In the material below, tally the lines that include the string "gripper", then write down only the total.
------ Exercise data
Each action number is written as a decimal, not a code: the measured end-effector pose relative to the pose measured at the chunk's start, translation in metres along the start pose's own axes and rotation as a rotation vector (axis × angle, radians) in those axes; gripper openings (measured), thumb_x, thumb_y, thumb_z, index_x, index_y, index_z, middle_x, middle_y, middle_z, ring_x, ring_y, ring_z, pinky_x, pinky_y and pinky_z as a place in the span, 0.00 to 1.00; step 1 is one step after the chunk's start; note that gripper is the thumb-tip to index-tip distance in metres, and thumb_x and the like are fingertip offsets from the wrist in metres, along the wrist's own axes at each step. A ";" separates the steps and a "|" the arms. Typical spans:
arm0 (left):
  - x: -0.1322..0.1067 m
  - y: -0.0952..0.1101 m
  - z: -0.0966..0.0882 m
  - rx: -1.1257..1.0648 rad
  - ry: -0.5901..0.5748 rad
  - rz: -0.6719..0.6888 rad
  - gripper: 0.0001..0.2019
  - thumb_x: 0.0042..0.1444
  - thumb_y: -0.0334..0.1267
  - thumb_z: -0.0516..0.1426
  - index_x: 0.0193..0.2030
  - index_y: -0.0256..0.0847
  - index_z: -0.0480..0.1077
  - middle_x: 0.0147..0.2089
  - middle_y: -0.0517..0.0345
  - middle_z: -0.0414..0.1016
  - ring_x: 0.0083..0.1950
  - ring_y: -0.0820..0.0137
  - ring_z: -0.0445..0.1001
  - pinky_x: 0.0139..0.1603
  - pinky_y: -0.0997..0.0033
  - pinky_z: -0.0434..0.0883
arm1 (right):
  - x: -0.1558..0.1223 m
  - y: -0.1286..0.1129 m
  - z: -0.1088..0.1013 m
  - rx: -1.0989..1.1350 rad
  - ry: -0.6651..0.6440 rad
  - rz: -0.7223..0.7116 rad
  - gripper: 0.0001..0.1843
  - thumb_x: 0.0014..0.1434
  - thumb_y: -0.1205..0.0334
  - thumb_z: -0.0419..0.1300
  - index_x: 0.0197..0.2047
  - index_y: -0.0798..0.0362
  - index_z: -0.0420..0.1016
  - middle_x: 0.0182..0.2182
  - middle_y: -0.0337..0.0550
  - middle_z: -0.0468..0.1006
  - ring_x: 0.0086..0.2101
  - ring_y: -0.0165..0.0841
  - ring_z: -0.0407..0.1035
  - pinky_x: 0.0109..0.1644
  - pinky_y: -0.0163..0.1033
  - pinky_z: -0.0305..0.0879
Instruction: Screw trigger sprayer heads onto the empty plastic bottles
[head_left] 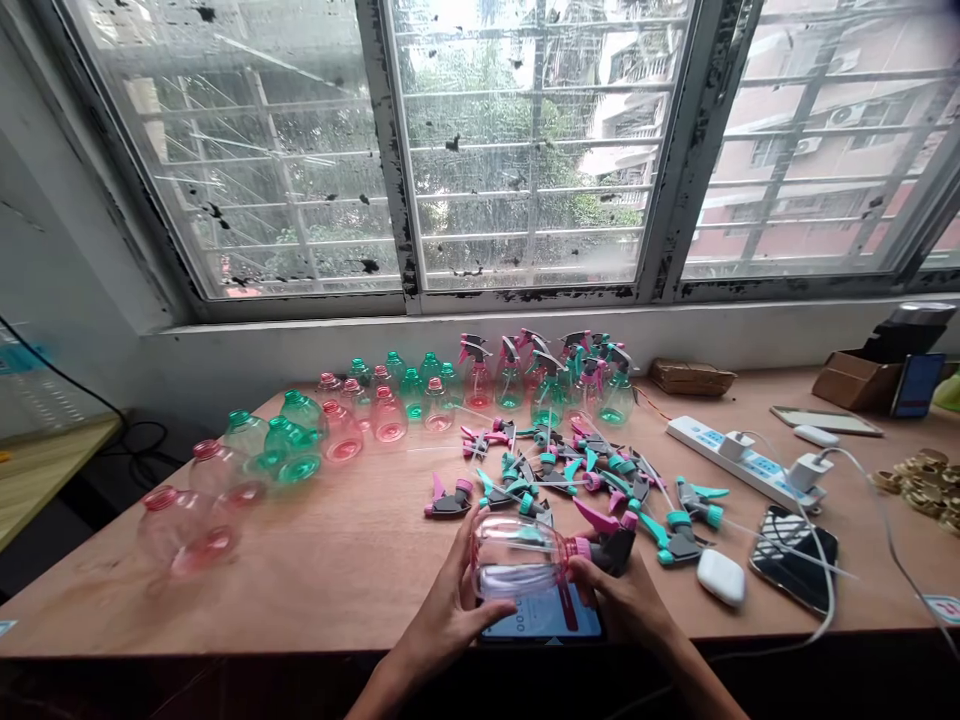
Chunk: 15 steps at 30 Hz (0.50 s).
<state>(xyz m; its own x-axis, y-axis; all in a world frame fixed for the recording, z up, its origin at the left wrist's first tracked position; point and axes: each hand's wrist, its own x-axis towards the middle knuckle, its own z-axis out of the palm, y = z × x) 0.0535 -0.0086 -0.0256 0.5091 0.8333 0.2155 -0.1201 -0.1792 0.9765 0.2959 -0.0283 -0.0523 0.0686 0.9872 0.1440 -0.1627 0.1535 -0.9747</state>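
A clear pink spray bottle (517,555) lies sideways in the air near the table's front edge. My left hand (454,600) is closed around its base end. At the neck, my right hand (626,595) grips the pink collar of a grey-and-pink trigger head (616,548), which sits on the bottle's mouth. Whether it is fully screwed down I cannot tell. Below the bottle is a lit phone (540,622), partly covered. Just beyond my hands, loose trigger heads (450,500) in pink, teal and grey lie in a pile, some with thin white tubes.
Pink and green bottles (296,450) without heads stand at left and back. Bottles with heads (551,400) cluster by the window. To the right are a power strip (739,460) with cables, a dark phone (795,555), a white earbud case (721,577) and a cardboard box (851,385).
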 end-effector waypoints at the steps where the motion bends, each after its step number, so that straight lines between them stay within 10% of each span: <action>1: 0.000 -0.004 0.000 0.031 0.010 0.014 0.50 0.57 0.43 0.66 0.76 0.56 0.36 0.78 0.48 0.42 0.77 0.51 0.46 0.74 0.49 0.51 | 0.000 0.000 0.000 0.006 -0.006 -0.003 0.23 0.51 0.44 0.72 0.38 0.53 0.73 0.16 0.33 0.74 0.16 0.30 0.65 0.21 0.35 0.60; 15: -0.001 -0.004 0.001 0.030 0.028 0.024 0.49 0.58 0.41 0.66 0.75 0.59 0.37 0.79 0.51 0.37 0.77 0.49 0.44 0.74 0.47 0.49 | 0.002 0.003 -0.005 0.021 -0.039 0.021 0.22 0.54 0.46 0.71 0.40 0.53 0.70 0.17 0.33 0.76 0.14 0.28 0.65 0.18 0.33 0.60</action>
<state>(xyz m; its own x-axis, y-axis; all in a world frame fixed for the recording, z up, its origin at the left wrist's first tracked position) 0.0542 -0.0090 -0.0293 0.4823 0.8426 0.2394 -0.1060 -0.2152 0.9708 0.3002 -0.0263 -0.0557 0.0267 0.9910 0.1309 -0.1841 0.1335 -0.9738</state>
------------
→ **Solution to the problem**
3